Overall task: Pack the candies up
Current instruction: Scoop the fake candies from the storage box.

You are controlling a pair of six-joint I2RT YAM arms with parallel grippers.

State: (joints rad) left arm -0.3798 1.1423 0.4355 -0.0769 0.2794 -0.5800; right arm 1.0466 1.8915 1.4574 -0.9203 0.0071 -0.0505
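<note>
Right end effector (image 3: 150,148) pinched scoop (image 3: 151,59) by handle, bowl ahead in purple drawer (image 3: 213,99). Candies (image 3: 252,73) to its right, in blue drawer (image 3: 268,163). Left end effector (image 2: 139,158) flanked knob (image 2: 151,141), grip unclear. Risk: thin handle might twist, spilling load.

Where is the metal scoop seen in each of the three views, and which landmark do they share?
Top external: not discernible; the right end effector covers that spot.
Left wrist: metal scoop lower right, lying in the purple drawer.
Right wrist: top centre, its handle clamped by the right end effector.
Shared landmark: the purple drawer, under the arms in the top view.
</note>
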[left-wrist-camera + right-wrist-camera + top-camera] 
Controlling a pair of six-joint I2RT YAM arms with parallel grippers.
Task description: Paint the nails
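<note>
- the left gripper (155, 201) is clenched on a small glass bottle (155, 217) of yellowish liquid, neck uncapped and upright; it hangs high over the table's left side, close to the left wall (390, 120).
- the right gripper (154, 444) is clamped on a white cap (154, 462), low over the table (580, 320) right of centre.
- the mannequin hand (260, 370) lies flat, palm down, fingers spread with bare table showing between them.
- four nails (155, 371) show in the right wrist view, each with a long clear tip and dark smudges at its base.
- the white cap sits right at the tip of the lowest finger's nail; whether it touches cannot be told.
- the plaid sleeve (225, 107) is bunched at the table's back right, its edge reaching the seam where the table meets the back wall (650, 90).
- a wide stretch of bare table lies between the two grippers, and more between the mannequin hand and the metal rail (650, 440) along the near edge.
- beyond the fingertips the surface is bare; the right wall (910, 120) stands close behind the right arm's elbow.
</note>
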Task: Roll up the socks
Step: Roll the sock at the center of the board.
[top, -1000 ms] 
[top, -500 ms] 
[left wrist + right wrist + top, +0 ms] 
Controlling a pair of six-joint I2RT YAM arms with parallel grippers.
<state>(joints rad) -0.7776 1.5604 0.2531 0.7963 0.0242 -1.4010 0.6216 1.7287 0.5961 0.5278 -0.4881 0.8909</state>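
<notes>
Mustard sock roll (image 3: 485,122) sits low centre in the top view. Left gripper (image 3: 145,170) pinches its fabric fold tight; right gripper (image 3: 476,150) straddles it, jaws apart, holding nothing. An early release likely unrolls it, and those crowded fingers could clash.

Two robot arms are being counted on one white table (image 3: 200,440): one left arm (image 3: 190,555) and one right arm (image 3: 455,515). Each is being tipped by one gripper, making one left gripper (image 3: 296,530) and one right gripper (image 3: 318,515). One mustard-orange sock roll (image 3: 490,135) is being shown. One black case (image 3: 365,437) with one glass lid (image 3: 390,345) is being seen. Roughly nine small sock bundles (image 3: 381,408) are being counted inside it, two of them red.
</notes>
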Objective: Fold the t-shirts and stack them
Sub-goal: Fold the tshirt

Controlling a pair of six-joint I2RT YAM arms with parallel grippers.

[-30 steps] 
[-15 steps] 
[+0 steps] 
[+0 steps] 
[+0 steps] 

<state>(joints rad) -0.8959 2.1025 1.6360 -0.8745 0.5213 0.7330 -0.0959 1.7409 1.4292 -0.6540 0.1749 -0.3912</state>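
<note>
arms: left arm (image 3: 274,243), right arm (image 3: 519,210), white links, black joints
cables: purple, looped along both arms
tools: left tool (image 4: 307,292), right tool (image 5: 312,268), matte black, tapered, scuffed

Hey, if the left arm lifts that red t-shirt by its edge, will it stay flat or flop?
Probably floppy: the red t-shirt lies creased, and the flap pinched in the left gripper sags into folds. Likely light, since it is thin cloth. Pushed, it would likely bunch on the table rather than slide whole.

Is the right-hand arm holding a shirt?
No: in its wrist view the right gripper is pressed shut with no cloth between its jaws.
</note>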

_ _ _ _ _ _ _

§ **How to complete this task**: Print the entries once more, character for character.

§ **Answer space**:
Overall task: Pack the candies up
Current instruction: Scoop the fake candies from the storage box.

You are controlling a pair of six-joint I2RT YAM arms with parallel grippers.

State: (joints rad) left arm -0.3798 1.1423 0.4355 -0.0769 0.2794 -0.5800; right arm 1.0466 1.8915 1.4574 -0.9203 0.0071 -0.0505
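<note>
Right end effector (image 3: 150,148) pinched scoop (image 3: 151,59) by handle, bowl ahead in purple drawer (image 3: 213,99). Candies (image 3: 252,73) to its right, in blue drawer (image 3: 268,163). Left end effector (image 2: 139,158) flanked knob (image 2: 151,141), grip unclear. Risk: thin handle might twist, spilling load.

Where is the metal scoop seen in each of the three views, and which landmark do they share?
Top external: not discernible; the right end effector covers that spot.
Left wrist: metal scoop lower right, lying in the purple drawer.
Right wrist: top centre, its handle clamped by the right end effector.
Shared landmark: the purple drawer, under the arms in the top view.
</note>
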[left-wrist-camera + right-wrist-camera + top-camera] 
Controlling a pair of six-joint I2RT YAM arms with parallel grippers.
Task description: Paint the nails
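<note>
- the left gripper (155, 201) is clenched on a small glass bottle (155, 217) of yellowish liquid, neck uncapped and upright; it hangs high over the table's left side, close to the left wall (390, 120).
- the right gripper (154, 444) is clamped on a white cap (154, 462), low over the table (580, 320) right of centre.
- the mannequin hand (260, 370) lies flat, palm down, fingers spread with bare table showing between them.
- four nails (155, 371) show in the right wrist view, each with a long clear tip and dark smudges at its base.
- the white cap sits right at the tip of the lowest finger's nail; whether it touches cannot be told.
- the plaid sleeve (225, 107) is bunched at the table's back right, its edge reaching the seam where the table meets the back wall (650, 90).
- a wide stretch of bare table lies between the two grippers, and more between the mannequin hand and the metal rail (650, 440) along the near edge.
- beyond the fingertips the surface is bare; the right wall (910, 120) stands close behind the right arm's elbow.
</note>
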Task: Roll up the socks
Step: Roll the sock at the center of the board.
[top, -1000 ms] 
[top, -500 ms] 
[left wrist + right wrist + top, +0 ms] 
Controlling a pair of six-joint I2RT YAM arms with parallel grippers.
<state>(joints rad) -0.7776 1.5604 0.2531 0.7963 0.0242 -1.4010 0.6216 1.7287 0.5961 0.5278 -0.4881 0.8909</state>
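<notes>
Mustard sock roll (image 3: 485,122) sits low centre in the top view. Left gripper (image 3: 145,170) pinches its fabric fold tight; right gripper (image 3: 476,150) straddles it, jaws apart, holding nothing. An early release likely unrolls it, and those crowded fingers could clash.

Two robot arms are being counted on one white table (image 3: 200,440): one left arm (image 3: 190,555) and one right arm (image 3: 455,515). Each is being tipped by one gripper, making one left gripper (image 3: 296,530) and one right gripper (image 3: 318,515). One mustard-orange sock roll (image 3: 490,135) is being shown. One black case (image 3: 365,437) with one glass lid (image 3: 390,345) is being seen. Roughly nine small sock bundles (image 3: 381,408) are being counted inside it, two of them red.
</notes>
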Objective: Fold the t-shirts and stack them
Sub-goal: Fold the tshirt

Controlling a pair of six-joint I2RT YAM arms with parallel grippers.

[-30 steps] 
[-15 steps] 
[+0 steps] 
[+0 steps] 
[+0 steps] 

<state>(joints rad) -0.8959 2.1025 1.6360 -0.8745 0.5213 0.7330 -0.0959 1.7409 1.4292 -0.6540 0.1749 -0.3912</state>
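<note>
arms: left arm (image 3: 274,243), right arm (image 3: 519,210), white links, black joints
cables: purple, looped along both arms
tools: left tool (image 4: 307,292), right tool (image 5: 312,268), matte black, tapered, scuffed

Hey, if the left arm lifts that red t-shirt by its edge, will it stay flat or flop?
Probably floppy: the red t-shirt lies creased, and the flap pinched in the left gripper sags into folds. Likely light, since it is thin cloth. Pushed, it would likely bunch on the table rather than slide whole.

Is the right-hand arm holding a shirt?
No: in its wrist view the right gripper is pressed shut with no cloth between its jaws.
</note>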

There is no more to the output.